### Your task
Show every line of the data below that includes the word "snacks".

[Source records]
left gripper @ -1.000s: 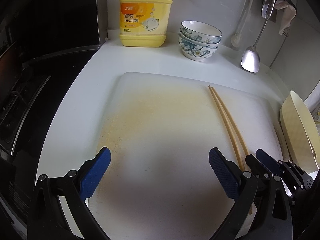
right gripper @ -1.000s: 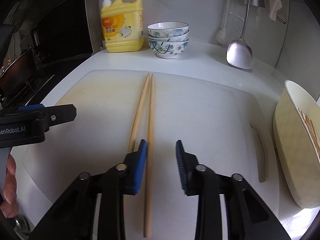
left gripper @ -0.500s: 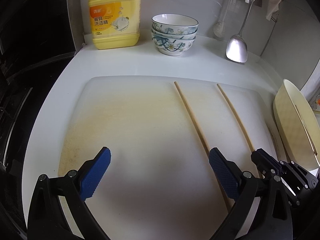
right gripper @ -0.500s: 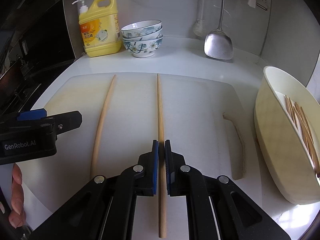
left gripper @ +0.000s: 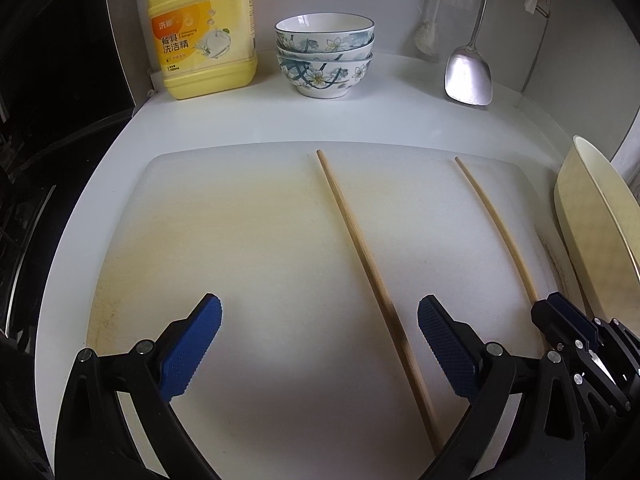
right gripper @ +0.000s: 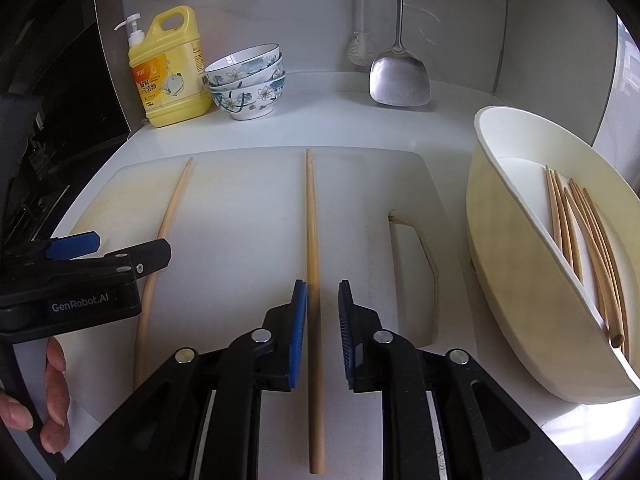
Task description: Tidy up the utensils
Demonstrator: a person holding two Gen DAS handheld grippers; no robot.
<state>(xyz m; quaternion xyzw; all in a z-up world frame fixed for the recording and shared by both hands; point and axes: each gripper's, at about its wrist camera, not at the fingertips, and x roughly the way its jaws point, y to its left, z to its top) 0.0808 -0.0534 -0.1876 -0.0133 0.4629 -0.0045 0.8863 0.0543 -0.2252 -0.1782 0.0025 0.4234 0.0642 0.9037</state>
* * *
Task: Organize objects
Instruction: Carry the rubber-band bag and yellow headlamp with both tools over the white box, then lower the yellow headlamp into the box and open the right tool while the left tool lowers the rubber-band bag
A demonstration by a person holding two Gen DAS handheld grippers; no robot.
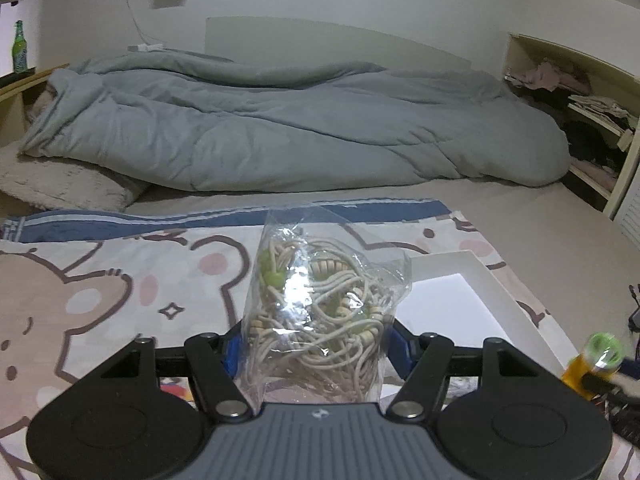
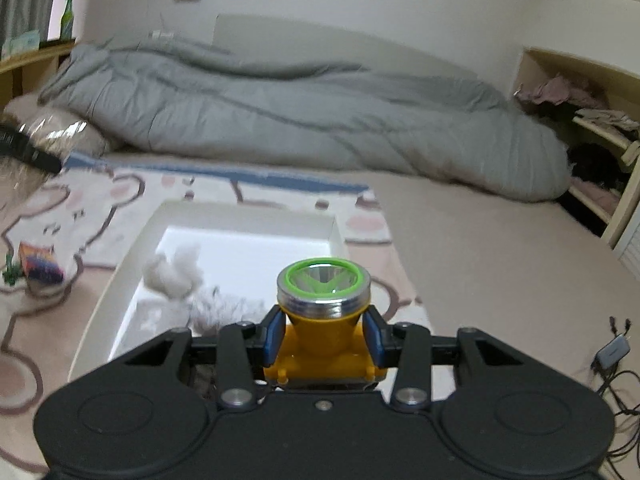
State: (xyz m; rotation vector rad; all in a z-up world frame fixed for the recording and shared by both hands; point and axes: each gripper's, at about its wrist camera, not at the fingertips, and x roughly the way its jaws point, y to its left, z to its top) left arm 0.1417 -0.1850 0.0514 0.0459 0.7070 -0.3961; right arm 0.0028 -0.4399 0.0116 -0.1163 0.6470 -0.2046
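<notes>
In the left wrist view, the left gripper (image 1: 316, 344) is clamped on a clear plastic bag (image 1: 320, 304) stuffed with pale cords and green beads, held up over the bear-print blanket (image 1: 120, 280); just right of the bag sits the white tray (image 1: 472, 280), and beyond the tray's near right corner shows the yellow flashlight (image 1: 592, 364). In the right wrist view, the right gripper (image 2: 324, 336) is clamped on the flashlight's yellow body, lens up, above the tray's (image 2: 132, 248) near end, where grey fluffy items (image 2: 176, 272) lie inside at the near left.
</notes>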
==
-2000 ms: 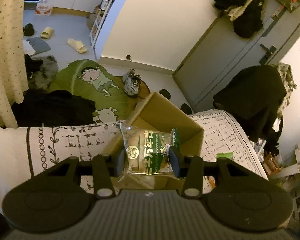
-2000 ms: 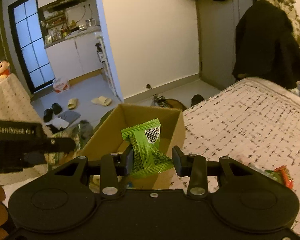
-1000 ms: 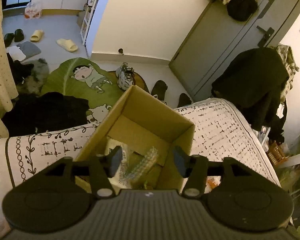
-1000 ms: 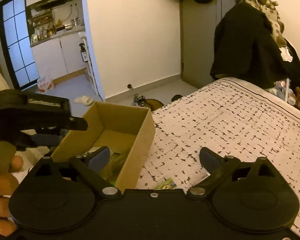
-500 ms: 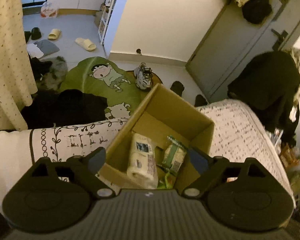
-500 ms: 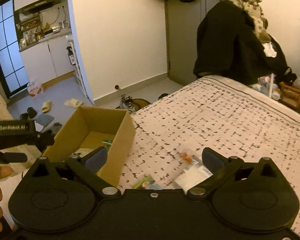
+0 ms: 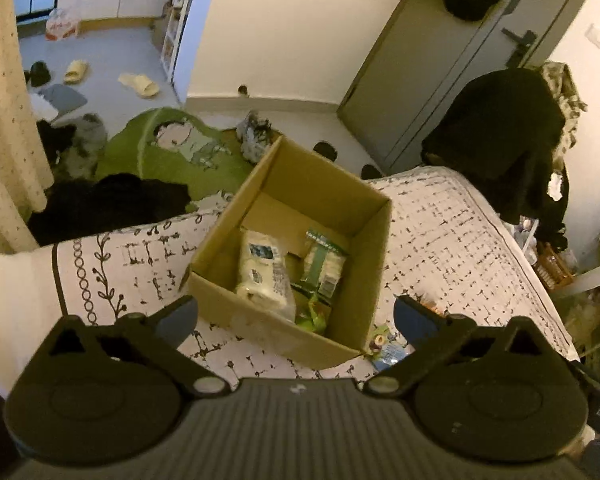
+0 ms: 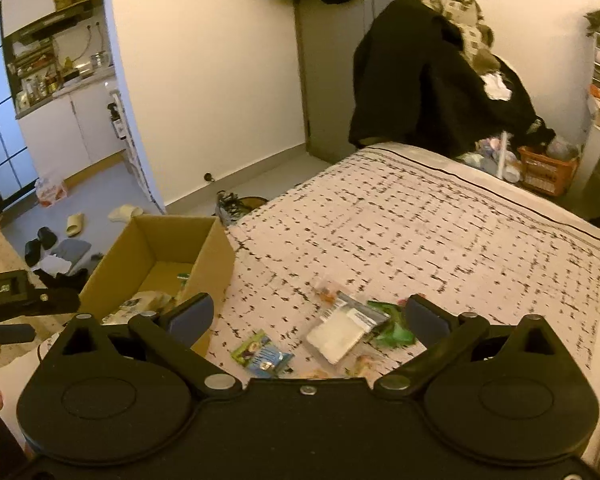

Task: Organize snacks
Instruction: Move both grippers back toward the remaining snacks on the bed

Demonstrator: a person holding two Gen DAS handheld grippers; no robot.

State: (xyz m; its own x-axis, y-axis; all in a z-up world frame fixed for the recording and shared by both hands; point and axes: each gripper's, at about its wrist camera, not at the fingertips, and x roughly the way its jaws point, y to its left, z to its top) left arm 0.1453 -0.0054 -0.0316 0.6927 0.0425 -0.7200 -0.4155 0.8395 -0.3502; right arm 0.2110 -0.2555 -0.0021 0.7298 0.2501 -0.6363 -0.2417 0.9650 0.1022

### Solution
Task: Organize snacks
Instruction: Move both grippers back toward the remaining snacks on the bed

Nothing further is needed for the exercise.